▶ **Task directions**
The material below holds a span beginning at the line with "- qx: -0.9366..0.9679" and ending at the line with "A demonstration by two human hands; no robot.". Quote that span exactly, both ends included, and only that span.

▶ **Given data**

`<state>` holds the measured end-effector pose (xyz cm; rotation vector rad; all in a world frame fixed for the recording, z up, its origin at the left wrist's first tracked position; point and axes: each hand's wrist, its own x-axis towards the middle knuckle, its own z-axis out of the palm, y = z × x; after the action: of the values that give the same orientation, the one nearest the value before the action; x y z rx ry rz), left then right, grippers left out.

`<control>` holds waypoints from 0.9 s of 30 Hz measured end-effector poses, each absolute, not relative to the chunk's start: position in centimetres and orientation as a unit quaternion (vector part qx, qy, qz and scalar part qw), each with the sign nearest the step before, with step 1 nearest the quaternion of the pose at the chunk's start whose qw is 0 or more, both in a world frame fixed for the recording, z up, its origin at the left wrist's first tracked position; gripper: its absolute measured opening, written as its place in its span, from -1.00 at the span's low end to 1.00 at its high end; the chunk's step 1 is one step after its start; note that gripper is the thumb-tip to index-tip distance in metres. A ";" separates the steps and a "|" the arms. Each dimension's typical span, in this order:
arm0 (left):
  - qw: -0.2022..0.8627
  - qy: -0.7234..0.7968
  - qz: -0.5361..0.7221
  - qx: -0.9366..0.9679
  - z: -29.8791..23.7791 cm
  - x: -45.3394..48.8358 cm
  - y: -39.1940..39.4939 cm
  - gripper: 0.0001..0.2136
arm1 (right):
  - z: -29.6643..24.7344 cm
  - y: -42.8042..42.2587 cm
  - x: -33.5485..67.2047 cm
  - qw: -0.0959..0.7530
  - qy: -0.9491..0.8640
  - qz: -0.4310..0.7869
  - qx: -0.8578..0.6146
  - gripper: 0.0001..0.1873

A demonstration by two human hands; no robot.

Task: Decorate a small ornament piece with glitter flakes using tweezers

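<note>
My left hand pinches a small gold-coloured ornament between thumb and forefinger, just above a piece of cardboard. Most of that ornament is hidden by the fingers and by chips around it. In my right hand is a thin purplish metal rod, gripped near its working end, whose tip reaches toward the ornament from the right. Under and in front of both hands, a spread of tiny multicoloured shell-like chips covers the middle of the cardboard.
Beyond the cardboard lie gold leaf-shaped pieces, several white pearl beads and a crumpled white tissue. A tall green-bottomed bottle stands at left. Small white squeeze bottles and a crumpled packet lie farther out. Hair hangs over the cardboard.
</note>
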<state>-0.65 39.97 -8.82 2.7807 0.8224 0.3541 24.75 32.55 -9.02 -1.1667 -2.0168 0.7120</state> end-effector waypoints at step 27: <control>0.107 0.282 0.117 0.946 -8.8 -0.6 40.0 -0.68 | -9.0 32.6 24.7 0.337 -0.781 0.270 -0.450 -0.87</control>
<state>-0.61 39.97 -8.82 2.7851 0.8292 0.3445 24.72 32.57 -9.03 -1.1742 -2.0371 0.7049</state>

▶ **Answer section**
  - qx: -0.9366..0.9679
  - z: -29.8791..23.7791 cm
  - x: -45.3394..48.8358 cm
  - y: -39.1940..39.4939 cm
  - gripper: 0.0001..0.2136
arm1 (right):
  - z: -29.6643..24.7344 cm
  - y: -42.8042..42.2587 cm
  - x: -33.5485..67.2047 cm
  - qw: -0.0959..0.7530
  - qy: -0.9491..0.8640
  - qz: -0.4310..0.7869
  - qx: -0.8578..0.6146
  - gripper: 0.0001..0.1873

A demonstration by two human hands; no robot.

The answer contains nothing more.